INSTRUCTIONS TO FOLLOW:
Set down the whole listing that follows, precisely as written.
········
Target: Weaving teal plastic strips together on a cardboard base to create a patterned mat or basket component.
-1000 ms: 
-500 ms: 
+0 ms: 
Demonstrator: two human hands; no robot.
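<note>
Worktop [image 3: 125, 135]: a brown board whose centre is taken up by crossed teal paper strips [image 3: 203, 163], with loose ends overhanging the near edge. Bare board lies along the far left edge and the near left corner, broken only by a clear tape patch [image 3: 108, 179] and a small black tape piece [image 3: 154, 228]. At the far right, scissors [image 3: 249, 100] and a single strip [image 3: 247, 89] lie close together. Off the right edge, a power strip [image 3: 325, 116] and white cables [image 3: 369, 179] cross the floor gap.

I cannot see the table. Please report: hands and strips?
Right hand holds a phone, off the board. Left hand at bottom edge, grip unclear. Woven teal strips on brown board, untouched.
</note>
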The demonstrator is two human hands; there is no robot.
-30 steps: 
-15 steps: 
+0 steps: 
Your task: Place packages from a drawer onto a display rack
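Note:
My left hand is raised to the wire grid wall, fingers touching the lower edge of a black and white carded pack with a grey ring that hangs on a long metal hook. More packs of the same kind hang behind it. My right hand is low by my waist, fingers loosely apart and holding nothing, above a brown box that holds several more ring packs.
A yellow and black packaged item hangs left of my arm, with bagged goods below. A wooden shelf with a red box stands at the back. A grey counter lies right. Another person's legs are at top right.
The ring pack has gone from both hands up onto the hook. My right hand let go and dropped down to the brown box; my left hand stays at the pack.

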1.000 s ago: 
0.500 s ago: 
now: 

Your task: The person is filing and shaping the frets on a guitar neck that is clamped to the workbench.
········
RESPONSE:
Target: Weaving teal plastic strips together on a cardboard base to create a patterned mat or basket component.
-1000 ms: 
-500 ms: 
+0 ms: 
Demonstrator: two human hands; no robot.
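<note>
Worktop [image 3: 125, 135]: a brown board whose centre is taken up by crossed teal paper strips [image 3: 203, 163], with loose ends overhanging the near edge. Bare board lies along the far left edge and the near left corner, broken only by a clear tape patch [image 3: 108, 179] and a small black tape piece [image 3: 154, 228]. At the far right, scissors [image 3: 249, 100] and a single strip [image 3: 247, 89] lie close together. Off the right edge, a power strip [image 3: 325, 116] and white cables [image 3: 369, 179] cross the floor gap.

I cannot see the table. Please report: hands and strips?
Right hand holds a phone, off the board. Left hand at bottom edge, grip unclear. Woven teal strips on brown board, untouched.
</note>
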The demonstrator is two human hands; there is no robot.
-30 steps: 
-15 steps: 
+0 steps: 
Your task: Place packages from a drawer onto a display rack
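Note:
My left hand is raised to the wire grid wall, fingers touching the lower edge of a black and white carded pack with a grey ring that hangs on a long metal hook. More packs of the same kind hang behind it. My right hand is low by my waist, fingers loosely apart and holding nothing, above a brown box that holds several more ring packs.
A yellow and black packaged item hangs left of my arm, with bagged goods below. A wooden shelf with a red box stands at the back. A grey counter lies right. Another person's legs are at top right.
The ring pack has gone from both hands up onto the hook. My right hand let go and dropped down to the brown box; my left hand stays at the pack.
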
1.000 s ago: 
0.500 s ago: 
now: 

Your task: The person is filing and shaping the frets on a guitar neck that is clamped to the workbench.

Nothing further is needed to complete the exercise.